This article is part of The Daly Planet Presents: The Twelve Days Of Christmas Movies, a daily series leading up to Christmas Eve 2015. To see all other entries click here
When you say the same word over and over and over, it starts to sound like a weird non-word. You actually notice the word as a sequence of sounds, as a series of mouth-movements and vibrations.
The Santa Clause.
The Santa Clause.
The Santa Clause.
Sometimes circumstance dictates that you watch the same movie over and over and over. Such as when your toddlers decide, inexplicably, that this is their favorite movie, and demand this be the movie you put on, despite the availability of other, better, and less crass movies.
The Santa Clause.
Th-ah. Sahn-tah. Claw-z.
Thasandaklahz.
And so, you notice things about the movie you never would have seen otherwise. Maybe “notice” isn’t quite the right word, because at some point you lose track of where you’re just inventing interpretations to make sense of something inherently bizarre and whimsical.
For example, why doesn’t Scott Calvin (Tim Allen) call the police when a man falls of his second-story roof and lands hard, unresponsive? Instead of immediately running inside to call an ambulance, Calvin rifles through Santa’s pockets in search of identification. Then, when Santa disappears, Calvin steals his clothes (“He’s naked somewhere!”) and sleigh. Our protagonist is not off to a good start.
And later in the movie, why does he continue to pretend he’s not turning into Santa Claus? Why doesn’t he just shave and let his beard grow back super-fast before his doubting ex-wife Laura’s (Wendy Miller) eyes?
Ultimately, none of this nitpicking matters.
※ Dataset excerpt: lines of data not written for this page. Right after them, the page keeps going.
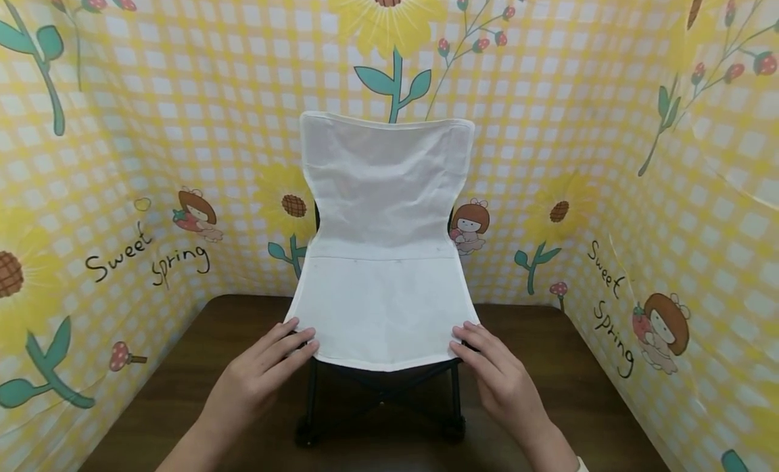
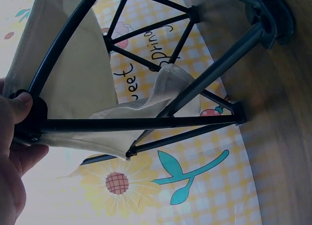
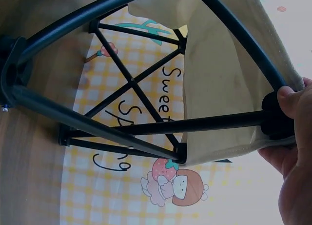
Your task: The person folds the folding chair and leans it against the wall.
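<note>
A small folding chair (image 1: 386,303) with a white fabric seat and backrest stands unfolded and upright on the table, facing me. My left hand (image 1: 264,364) holds its front left corner, fingers over the seat fabric. In the left wrist view the thumb (image 2: 22,108) presses the black plastic corner joint (image 2: 36,120). The right hand (image 1: 499,370) grips the front right corner the same way, its thumb (image 3: 288,100) against the other black joint (image 3: 275,117). Under the seat, thin black legs (image 3: 204,123) cross each other and end in dark feet (image 1: 306,431).
The dark brown wooden table (image 1: 182,391) carries the chair. Yellow checked cloth walls (image 1: 231,120) with sunflowers and lettering enclose it at the back and on both sides. The back cloth rises close behind the chair.
</note>
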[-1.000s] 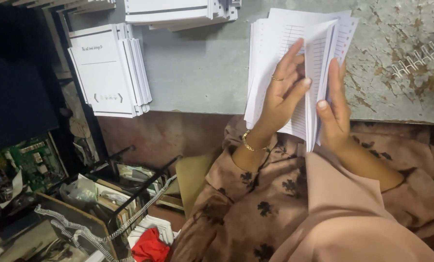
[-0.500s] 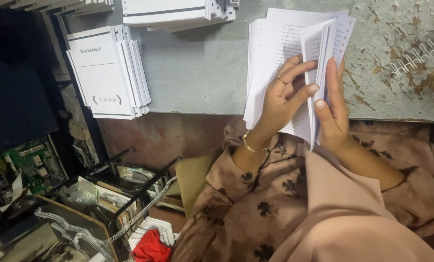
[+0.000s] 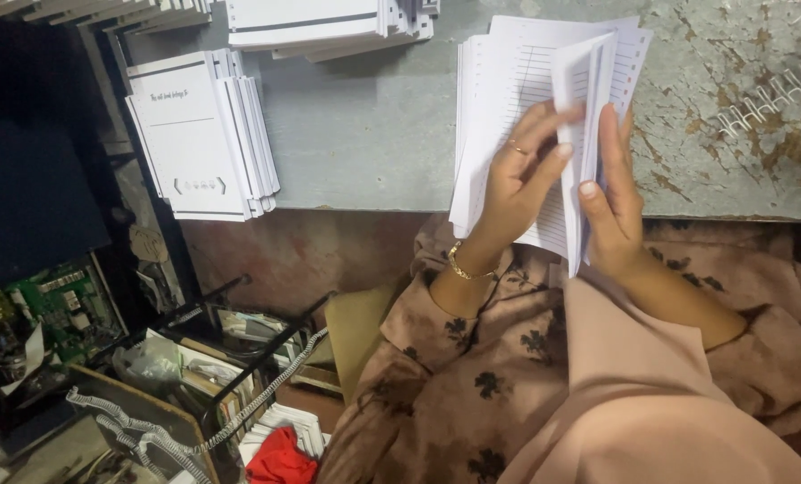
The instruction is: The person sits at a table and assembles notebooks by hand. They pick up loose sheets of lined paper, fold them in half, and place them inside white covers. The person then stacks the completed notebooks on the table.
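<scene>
Left hand [image 3: 517, 179] pins the ruled page stack [image 3: 508, 81]; right hand [image 3: 611, 202] pinches loose leaves, probably few. At ten o'clock, booklets [image 3: 203, 143] lie on the bench [image 3: 373, 134]. Better to fan slowly.

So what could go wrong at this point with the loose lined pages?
The stack of lined sheets looks unbound and juts over the table edge; the left hand and right hand grip only its near end, so sheets could slip or fan out of order. The stack of white booklets also overhangs that edge and might get knocked off.
</scene>
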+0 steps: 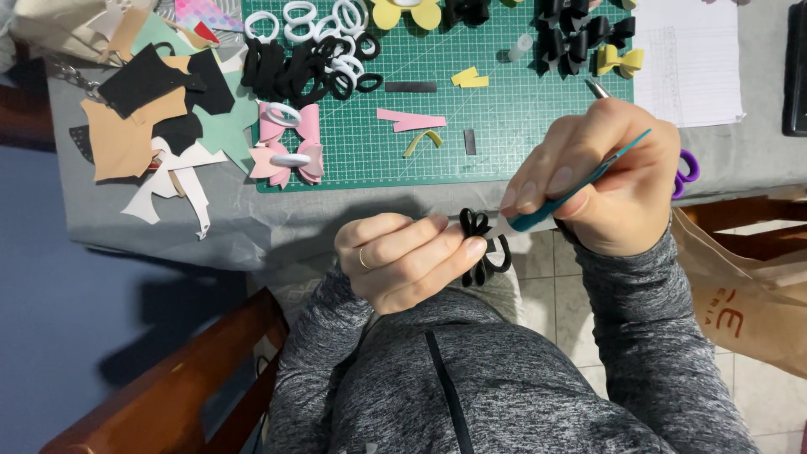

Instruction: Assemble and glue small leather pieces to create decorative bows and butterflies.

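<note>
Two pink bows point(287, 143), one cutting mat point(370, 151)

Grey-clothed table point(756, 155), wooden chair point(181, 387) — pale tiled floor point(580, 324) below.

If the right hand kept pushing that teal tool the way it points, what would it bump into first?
Most likely the black bow, pinched by the left hand. The right hand aims the teal tool down-left, its tip at the bow; whether they touch is unclear.

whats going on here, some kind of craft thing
A person seated at a table holds a small black bow in the left hand, pinched between the fingers. The right hand presses a teal-handled tool against it. On the green cutting mat lie pink bows, black and white hair ties and strips. Cut scraps sit to one side.
</note>
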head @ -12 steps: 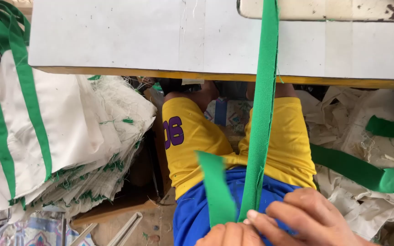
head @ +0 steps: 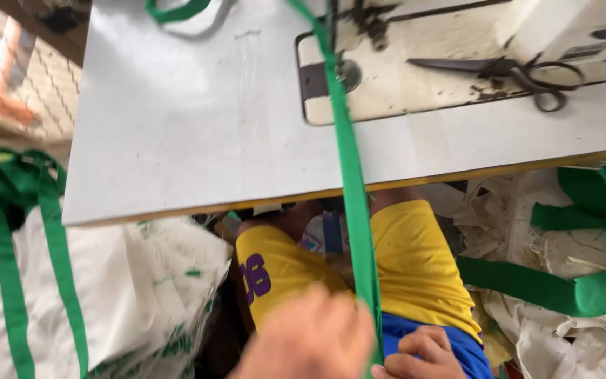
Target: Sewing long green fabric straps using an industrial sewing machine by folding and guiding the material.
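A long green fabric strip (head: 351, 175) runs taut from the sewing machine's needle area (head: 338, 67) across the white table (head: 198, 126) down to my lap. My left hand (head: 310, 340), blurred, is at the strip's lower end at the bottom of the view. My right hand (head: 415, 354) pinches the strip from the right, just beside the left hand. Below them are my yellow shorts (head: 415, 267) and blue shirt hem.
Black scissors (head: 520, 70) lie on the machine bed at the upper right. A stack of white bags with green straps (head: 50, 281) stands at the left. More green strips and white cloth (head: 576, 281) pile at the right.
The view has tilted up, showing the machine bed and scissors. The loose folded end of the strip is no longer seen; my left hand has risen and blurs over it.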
The Santa Clause is a silly movie powered entirely by whimsy and Tim Allen’s charisma. If the movie is about anything, it’s about the childish, willfully irrational joys of the Christmas season. When asked how Santa visits every house in the world in one night, Calvin’s son Charlie (Eric Lloyd) explains that “there’s some kind of time continuum that breaks down once Santa’s in his sleigh”. The film embraces this type of magical thinking with full self-awareness.
Calvin’s arc exemplifies this theme: he’s a kid at heart, who has grown callous and cynical from age and hard experience. One of the things that becomes really striking after watching this movie forty seven times is how tremendous of an asshole Calvin is for most of the movie. With only twenty minutes left on the running time, he violates a custody order, threatens to physically assault his son’s stepdad Neil (Judge Reinhold), and kidnaps his son. It’s not until the last eight minutes that he concedes that his son should be left in the care of his mom and Neil. Thus, Calvin eventually learns to mellow out and stop “denying his inner child” as he connects with his son over their shared magical experience, while simultaneously becoming a more responsible parent.
Neil’s arc is similar. He’s an analytic-minded psychiatrist who delivers, for me, the most emotionally impactful moment in the film, when he finally receives the Christmas present that had been the linchpin of his Santa-denialism and utters, in tones of pure childlike wonderment, “My Wienie Whistle!”
The sequel to this film, The Santa Clause 2: The Mrs. Clause, is a surprisingly fun follow-up, which I hadn’t seen until this year, when, in desperation, I reached a compromise with my toddlers that I could put on any movie that wasn’t actually The Santa Clause as long as Santa was still in it and was still played by Tim Allen. The success of this franchise with my kids is probably the most meaningful endorsement that can be bestowed upon a Christmas movie.